But punishment must by definition hurt in some way, be it emotionally, psychologically, monetarily, or physically. Punishment must cause pain. (Peter Moskos 2011, In Defense of Flogging, p.114.)
In modern legal systems fines and imprisonment are the most common penalties which can be imposed on crimes. In classic criminology three functions of punishment have been described since the 18th century: deterrence, rehabilitation and incapacitation. The latter category seeks to disable a criminal from committing another crime in the future, be it through imprisonment or execution. In case of rehabilitation, the aim of “punishment” is to reform the criminal, so he will no longer be willing to commit crimes.
It’s quite obvious that fines or monetary penalties at best can only serve as a deterrent, fines do not incapacitate or reform criminals. Additionally we could argue that fines serve a retributive aim of punishment, as expressed by the quote by Peter Moskos. However, in order to function as a deterrent a punishment should be considered by the would-be criminal as unpleasant.
Deterrence theory is not without severe criticism, but monetary penalties suffer from another “flaw” in this respective. In most legal systems fines are expressed in absolute terms, i.e. the law prescribes a fixed (maximum) sum of money to be paid for a certain offense. The problem of this is, from the perspective of deterrence, is that different people have different levels of wealth.
Suppose that a certain action, say not cleaning up your dog’s feces in public space, is punished with a fine of 50 Stella. Both Alice and Bob have a dog, and as good dog keepers they regularly walk their dogs. But Alice has a monthly income of, say, 5,000 Stella whilst Bon only earns 3,000 Stella. Assuming both person need 1,500 Stella to live from, Alice has 3,500 Stella to spend freely and Bob 1,500.
Now we know that neither of them really like to clean their dog’s feces, and being rational persons they estimate how many times they can afford to pay the fine. Alice can afford 70 fines a month and Bob only 30. Consequently Bob would be more willingly to comply with the law, because one fine constitutes a larger part of his income than it does for Alice. Basically for Alice a fine is (subjectively) cheaper than for Bob.
This example clearly shows a problem with fixed fines from the perspective of deterrence theory: people with higher incomes will be less deterred by fines. At least this would be the case if we assume that deterrence is indeed a valid concept, which is at best only partially the case. But even from a pure retributive point of view, there’s a problem: poorer people are punished more severely by fines than their more affluent fellows. Though fines might be equal to all, but their effects aren’t.

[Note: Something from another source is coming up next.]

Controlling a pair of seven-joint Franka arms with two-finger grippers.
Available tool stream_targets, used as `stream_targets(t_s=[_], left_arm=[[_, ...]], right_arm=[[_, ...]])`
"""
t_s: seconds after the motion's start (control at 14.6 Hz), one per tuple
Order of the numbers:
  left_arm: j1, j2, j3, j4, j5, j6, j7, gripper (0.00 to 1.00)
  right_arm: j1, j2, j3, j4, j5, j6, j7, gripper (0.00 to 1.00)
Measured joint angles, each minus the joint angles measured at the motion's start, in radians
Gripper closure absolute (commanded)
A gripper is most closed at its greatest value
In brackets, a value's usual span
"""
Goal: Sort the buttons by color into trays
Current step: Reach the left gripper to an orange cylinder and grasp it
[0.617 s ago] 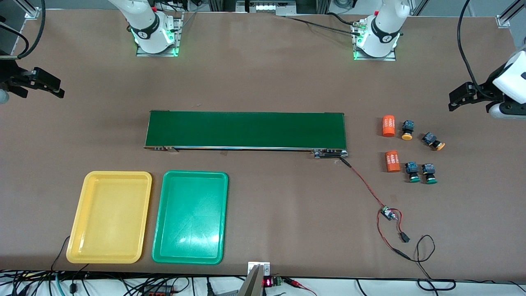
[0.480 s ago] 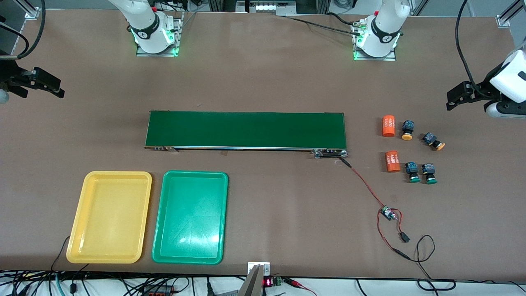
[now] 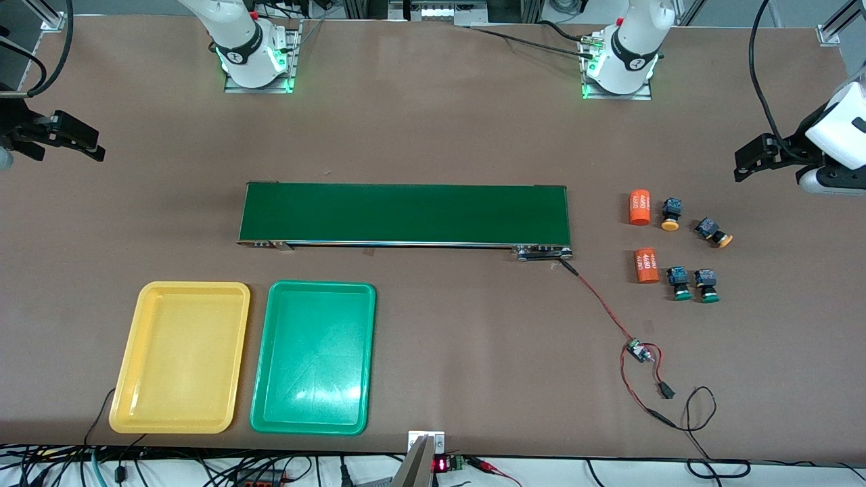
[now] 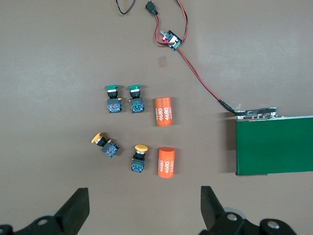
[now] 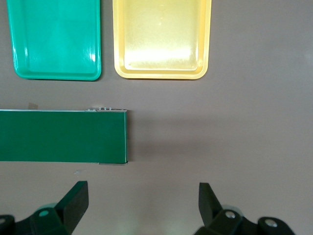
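The brown bench (image 3: 433,122) carries a long dark-green conveyor belt (image 3: 404,214) across its middle. Nearer the front camera than the belt, toward the right arm's end, 2 trays lie side by side without touching: the yellow tray (image 3: 180,356) outermost and the green tray (image 3: 313,356) beside it, both with nothing in them.

Toward the left arm's end of the bench lie 2 orange cylinders (image 3: 639,206) with white print, one nearer the camera than the other. Beside them sit the 4 buttons, all on the bare bench: 2 orange-yellow-capped buttons (image 3: 671,214) next to the farther cylinder, a little apart from each other, and 2 green-capped buttons (image 3: 679,283) just beside each other next to the nearer cylinder.

A red-and-black wire (image 3: 602,304) runs from the belt's end to a small circuit board (image 3: 636,351).

The left pincer (image 4: 145,211) hangs spread wide over the bench near the buttons, pinching nothing. The right pincer (image 5: 143,205) hangs spread wide over bare bench off the belt's other end, also pinching nothing.
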Motion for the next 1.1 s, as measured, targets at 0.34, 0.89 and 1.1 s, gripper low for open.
stream_targets(t_s=[0.34,0.89,1.1], left_arm=[[0.004,0.072,0.001,0.006,0.0,-0.038,0.0,0.0],[0.007,0.337,0.003,-0.017,0.001,0.23,0.0,0.0],[0.008,0.389,0.003,-0.105,0.001,0.413,0.0,0.0]], right_arm=[[-0.001,0.0,0.0,0.0,0.0,0.0,0.0,0.0],[-0.003,0.0,-0.002,0.0,0.0,0.0,0.001,0.0],[-0.003,0.0,-0.002,0.0,0.0,0.0,0.001,0.0]])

In a normal market this would not be necessarily a bad thing, only criminal law is not meant to be an ordinary market of goods and services. Certain acts are banned because they are harmful to others, and consequently no one is allowed to commit these acts regardless of their wealth. If fines should be part of our legal system, than we should equalize the effects of this kind of punishment. In other words we should make fines dependent on the income of the offender.
One method to establish income dependent fines is by introducing day-unit fines. The basic idea here is: if we put you in jail for one day, you can’t work for a day. Hence you won’t earn any income on that day. More importantly if we put a rich person or a poor person in jail for a day, the unpleasantness for both of them is more or less the same. However instead throwing people in jail, we could just as easily give them a fine equal to their income of one day.
This approach is called the day-fine or unit-fine. One unit is equal to one’s income of one day, and in the law the fine is not expressed in terms of precise monetary amounts, but in terms of such units. In our example this could be for example a fine of unit for not cleaning the feces of your dog, instead of a fine of 50 Stella.
Another important issue related to fines, what to do with the revenues raised by collecting fines? One thing would be to use this money just to fund the government, but this would lead to a perverse incentive to politicians: in order to fill their gaps they will simply resort to increasing fines, regardless of whether this would affect crime in any way.
A better proposal would be in our eyes to put this revenue in a fund for the victims of crimes. This idea is related to the concept of restorative justice. We could use this fund directly to pay financial compensation to crime victims or indirectly. A slightly different idea would be to use this money to undo the effects of crime or to use this money for crime prevention programs.